The old injun protester had been around for years but until the last week, he was not a household name. Nathan Phillips was and is a known entity to the mainstream media sorts who cover social engineering sorts of protests. His story, though, changes from time to time – including in the last week – and as a result, the curious even on the side of the moonbat left has been looking to verify it.
As a matter of course, the lunatics tend to lean on the investigative sounding Snopes, which is always given preferential treatment by Facebook and Google, the social media giants, for verification. The problem is, they got a whole lot of information wrong, not just about the incident that made Nathan Phillips famous, but his military record.
In addition to botching the details of the confrontation, media outlets also inaccurately reported that Phillips is a Vietnam veteran.
Phillips described himself in interviews as a “Vietnam-times veteran” and groups affiliated with him told The New York Times that he fought in Vietnam. Phillips explicitly claimed in a 2018 Facebook video that he was a Vietnam veteran who served “in theater.”
Military records show that Phillips never deployed to Vietnam, though his military service did include a long stint as a refrigerator technician.
Snopes’s fact-check incorrectly labeled it “unproven” that Phillips had falsely claimed to be a Vietnam veteran.
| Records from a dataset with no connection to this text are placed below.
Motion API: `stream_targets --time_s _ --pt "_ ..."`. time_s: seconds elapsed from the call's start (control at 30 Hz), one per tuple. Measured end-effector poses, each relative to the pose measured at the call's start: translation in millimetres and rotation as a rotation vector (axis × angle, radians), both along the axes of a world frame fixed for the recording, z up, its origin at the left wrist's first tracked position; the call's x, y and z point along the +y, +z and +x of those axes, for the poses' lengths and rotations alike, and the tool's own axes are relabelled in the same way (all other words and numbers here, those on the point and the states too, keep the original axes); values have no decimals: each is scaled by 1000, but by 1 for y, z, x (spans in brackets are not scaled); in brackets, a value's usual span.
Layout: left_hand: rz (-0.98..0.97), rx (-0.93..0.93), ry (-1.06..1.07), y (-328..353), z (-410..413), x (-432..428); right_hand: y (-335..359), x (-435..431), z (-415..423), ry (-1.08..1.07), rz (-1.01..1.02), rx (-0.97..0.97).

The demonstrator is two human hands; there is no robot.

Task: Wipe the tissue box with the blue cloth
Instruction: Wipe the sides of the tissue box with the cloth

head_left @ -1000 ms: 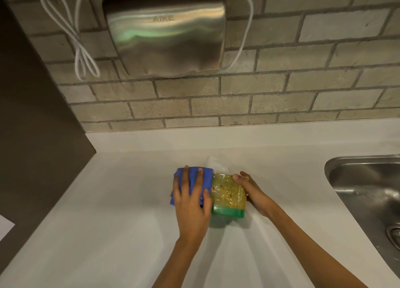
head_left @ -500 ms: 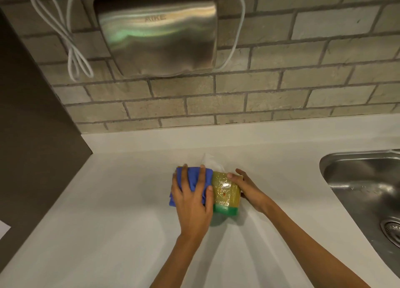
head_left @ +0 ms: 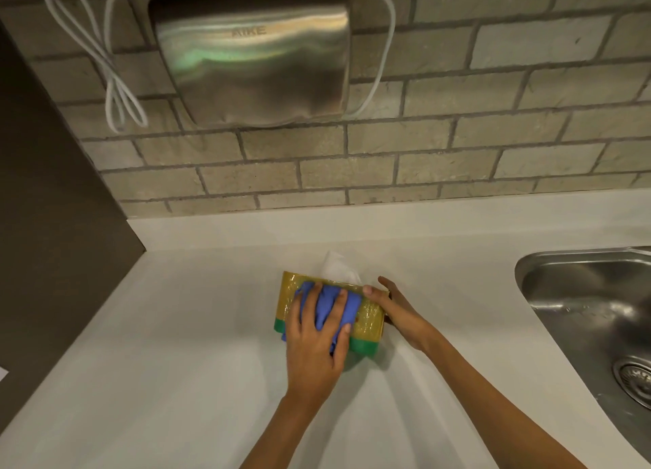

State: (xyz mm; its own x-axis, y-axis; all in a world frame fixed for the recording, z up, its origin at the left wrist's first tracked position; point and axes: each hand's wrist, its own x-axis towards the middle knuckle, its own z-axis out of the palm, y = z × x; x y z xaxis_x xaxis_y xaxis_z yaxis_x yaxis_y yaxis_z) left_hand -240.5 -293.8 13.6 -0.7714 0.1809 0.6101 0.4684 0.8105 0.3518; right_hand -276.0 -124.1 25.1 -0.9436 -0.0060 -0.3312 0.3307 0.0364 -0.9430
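A yellow tissue box (head_left: 368, 324) with a green bottom band stands on the white counter (head_left: 176, 345), a white tissue (head_left: 339, 267) sticking up from its top. My left hand (head_left: 315, 345) presses the crumpled blue cloth (head_left: 326, 311) flat against the box's front face, fingers spread over the cloth. My right hand (head_left: 401, 313) grips the box's right end, thumb on the top edge, steadying it.
A steel sink (head_left: 591, 313) with a drain (head_left: 634, 377) is set into the counter at right. A metal hand dryer (head_left: 253, 56) with looped white cable (head_left: 119, 91) hangs on the brick wall. A dark panel (head_left: 42, 222) bounds the left side.
My left hand has slid the blue cloth rightward from the box's left end onto the middle of its front face. The box's left end now shows. My right hand keeps its hold.
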Motion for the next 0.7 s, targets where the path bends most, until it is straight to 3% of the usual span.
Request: stream_targets --time_s 0.2,0.43,0.6,0.7 --pt "254 -118 170 12 -3 -1 6 -3 1 -13 -2 10" --pt "30 -2 -133 -8 16 15 1 7 12 -44 4 3" --pt "266 -74 115 0 3 11 4 -4 3 -11 6 8" --pt "211 -63 77 2 8 32 5 -4 -1 -34 16 3"
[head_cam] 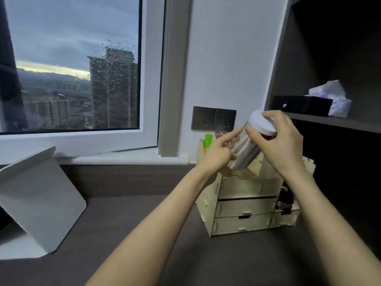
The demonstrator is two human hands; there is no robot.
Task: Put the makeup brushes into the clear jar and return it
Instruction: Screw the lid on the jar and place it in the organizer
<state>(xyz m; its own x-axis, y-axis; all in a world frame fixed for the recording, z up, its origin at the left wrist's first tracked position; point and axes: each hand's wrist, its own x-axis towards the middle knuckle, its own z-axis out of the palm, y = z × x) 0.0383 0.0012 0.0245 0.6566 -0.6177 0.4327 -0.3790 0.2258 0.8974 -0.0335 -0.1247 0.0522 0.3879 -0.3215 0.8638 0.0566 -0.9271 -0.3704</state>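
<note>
A room in a high-rise flat, most likely a bedroom or study corner. At upper left, a rain-spotted window (72, 65) overlooks apartment towers far below. At lower left, a white tabletop mirror (39, 201) stands on a dark desk (127, 203). At centre right, a pale wooden drawer organiser (247, 205) sits below twin wall sockets (213, 120). At right, a dark shelf (338, 122) carries a black tissue box (301, 105).
</note>
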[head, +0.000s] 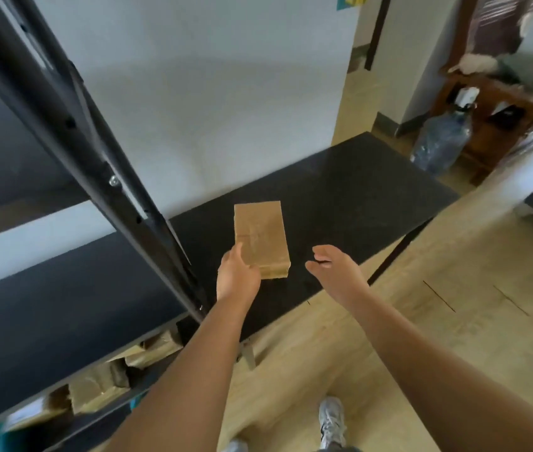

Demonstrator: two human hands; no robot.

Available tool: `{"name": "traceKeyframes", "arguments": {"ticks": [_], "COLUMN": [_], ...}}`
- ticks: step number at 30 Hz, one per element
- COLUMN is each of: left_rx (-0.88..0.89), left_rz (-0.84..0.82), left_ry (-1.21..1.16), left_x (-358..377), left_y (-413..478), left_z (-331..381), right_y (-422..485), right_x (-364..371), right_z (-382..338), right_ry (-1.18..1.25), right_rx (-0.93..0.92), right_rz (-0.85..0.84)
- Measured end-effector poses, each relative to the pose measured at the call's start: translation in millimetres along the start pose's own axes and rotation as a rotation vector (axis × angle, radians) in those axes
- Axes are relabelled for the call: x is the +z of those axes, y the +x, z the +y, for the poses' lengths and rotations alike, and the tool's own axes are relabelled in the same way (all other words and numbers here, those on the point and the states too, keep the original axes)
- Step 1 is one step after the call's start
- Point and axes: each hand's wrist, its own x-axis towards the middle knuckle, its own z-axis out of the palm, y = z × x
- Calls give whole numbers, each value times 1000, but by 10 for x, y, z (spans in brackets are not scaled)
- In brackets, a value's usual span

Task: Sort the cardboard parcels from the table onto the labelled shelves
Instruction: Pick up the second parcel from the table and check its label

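Observation:
One brown cardboard parcel (260, 238) is over the black table (356, 197), near its front left part. My left hand (237, 277) grips the parcel's near left corner, thumb on top. My right hand (333, 270) hovers just right of the parcel, fingers apart, holding nothing and not touching it. The black metal shelf unit (62, 295) stands at the left, its slanted post (102, 164) close to my left arm. Several brown parcels (102, 386) lie on a lower shelf, partly hidden under the shelf board above.
A white wall runs behind the table. A large blue water bottle (443, 141) stands on the floor at the right, beside a wooden cabinet (493, 125). Light wooden floor (421, 321) lies in front of the table, with my grey shoe (332, 422) below.

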Motion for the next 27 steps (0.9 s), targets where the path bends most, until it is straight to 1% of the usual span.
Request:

Snopes declined to change its misleading ruling despite definitive video evidence of Phillips doing exactly that.
And in any search on the veracity of Phillips’s claims, Snopes always is at the top of the list of results.
Is it any wonder, then, that falsehoods, rumors, and other misinformation never seem to be put to rest when the most trusted resource for fact-checking has the wrong facts and refused to correct them even when supplied with evidence that they are wrong?